Problem statement => Your copy of the data should match it exactly, leaving out only the pictures.

**** Given material

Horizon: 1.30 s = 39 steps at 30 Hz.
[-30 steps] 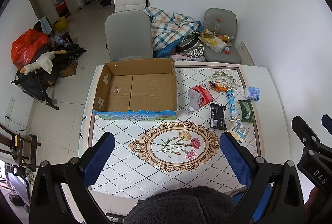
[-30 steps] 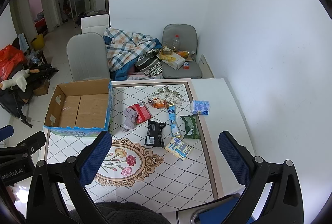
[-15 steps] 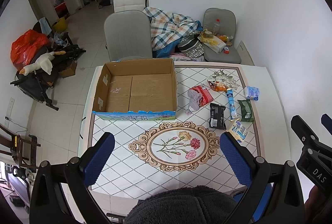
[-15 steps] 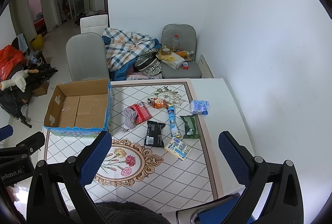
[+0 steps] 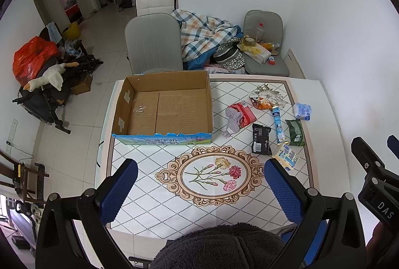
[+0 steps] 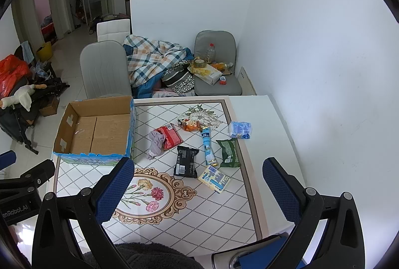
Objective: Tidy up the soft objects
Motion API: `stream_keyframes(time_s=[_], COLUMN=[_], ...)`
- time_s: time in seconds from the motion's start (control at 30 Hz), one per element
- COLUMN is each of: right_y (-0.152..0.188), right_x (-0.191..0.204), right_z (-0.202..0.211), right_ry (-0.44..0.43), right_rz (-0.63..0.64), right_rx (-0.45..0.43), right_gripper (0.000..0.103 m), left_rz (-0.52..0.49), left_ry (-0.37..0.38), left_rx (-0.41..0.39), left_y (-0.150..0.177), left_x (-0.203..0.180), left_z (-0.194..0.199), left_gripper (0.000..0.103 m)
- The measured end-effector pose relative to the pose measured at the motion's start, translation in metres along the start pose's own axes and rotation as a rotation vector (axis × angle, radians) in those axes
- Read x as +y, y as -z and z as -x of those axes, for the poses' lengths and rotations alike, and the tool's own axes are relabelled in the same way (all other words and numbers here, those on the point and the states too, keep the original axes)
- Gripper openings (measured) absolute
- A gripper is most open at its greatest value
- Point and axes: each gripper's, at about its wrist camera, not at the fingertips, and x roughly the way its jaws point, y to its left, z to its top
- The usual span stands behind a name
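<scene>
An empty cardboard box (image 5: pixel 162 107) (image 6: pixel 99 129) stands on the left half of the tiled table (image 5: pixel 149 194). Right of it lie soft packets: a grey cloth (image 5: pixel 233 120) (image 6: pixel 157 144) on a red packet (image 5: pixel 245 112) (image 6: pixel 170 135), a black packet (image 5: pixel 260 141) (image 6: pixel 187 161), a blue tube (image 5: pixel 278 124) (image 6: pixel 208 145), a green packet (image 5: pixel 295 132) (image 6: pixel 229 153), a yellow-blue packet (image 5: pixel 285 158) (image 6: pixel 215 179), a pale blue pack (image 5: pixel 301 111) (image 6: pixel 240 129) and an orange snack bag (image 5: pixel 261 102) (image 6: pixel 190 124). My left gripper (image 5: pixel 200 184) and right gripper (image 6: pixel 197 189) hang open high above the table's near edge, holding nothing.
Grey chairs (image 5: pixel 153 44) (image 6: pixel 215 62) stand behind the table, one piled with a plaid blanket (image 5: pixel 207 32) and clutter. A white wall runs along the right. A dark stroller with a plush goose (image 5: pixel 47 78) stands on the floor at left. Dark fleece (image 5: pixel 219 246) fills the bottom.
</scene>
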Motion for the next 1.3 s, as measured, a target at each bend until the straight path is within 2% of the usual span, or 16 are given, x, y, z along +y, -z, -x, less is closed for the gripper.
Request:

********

Task output =>
Horizon: 1.30 s = 39 steps at 30 Hz.
[-30 steps] 
[-30 steps] 
[-15 steps] 
[-15 steps] 
[+0 steps] 
[+0 steps] 
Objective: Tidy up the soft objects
Motion API: `stream_keyframes(time_s=[_], COLUMN=[_], ...)`
- time_s: time in seconds from the motion's start (control at 30 Hz), one per element
- COLUMN is each of: right_y (-0.152..0.188), right_x (-0.191..0.204), right_z (-0.202..0.211), right_ry (-0.44..0.43), right_rz (-0.63..0.64), right_rx (-0.45..0.43), right_gripper (0.000..0.103 m), left_rz (-0.52..0.49), left_ry (-0.37..0.38), left_rx (-0.41..0.39), left_y (-0.150..0.177), left_x (-0.203..0.180), left_z (-0.194..0.199), left_gripper (0.000..0.103 m)
- The measured end-effector pose relative to the pose measured at the motion's start, translation in metres along the start pose's own axes and rotation as a rotation vector (axis × angle, radians) in those axes
- Read x as +y, y as -z and z as -x of those axes, for the poses' lengths and rotations alike, and the tool's own axes are relabelled in the same way (all other words and numbers here, those on the point and the states too, keep the original axes)
- Gripper openings (measured) absolute
- A gripper is most open at its greatest value
- Point and axes: each gripper's, at about its wrist camera, not at the fingertips, and x roughly the way its jaws point, y to its left, z to its top
- The usual span stands behind a name
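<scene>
An empty cardboard box (image 5: pixel 162 107) (image 6: pixel 99 129) stands on the left half of the tiled table (image 5: pixel 149 194). Right of it lie soft packets: a grey cloth (image 5: pixel 233 120) (image 6: pixel 157 144) on a red packet (image 5: pixel 245 112) (image 6: pixel 170 135), a black packet (image 5: pixel 260 141) (image 6: pixel 187 161), a blue tube (image 5: pixel 278 124) (image 6: pixel 208 145), a green packet (image 5: pixel 295 132) (image 6: pixel 229 153), a yellow-blue packet (image 5: pixel 285 158) (image 6: pixel 215 179), a pale blue pack (image 5: pixel 301 111) (image 6: pixel 240 129) and an orange snack bag (image 5: pixel 261 102) (image 6: pixel 190 124). My left gripper (image 5: pixel 200 184) and right gripper (image 6: pixel 197 189) hang open high above the table's near edge, holding nothing.
Grey chairs (image 5: pixel 153 44) (image 6: pixel 215 62) stand behind the table, one piled with a plaid blanket (image 5: pixel 207 32) and clutter. A white wall runs along the right. A dark stroller with a plush goose (image 5: pixel 47 78) stands on the floor at left. Dark fleece (image 5: pixel 219 246) fills the bottom.
</scene>
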Motion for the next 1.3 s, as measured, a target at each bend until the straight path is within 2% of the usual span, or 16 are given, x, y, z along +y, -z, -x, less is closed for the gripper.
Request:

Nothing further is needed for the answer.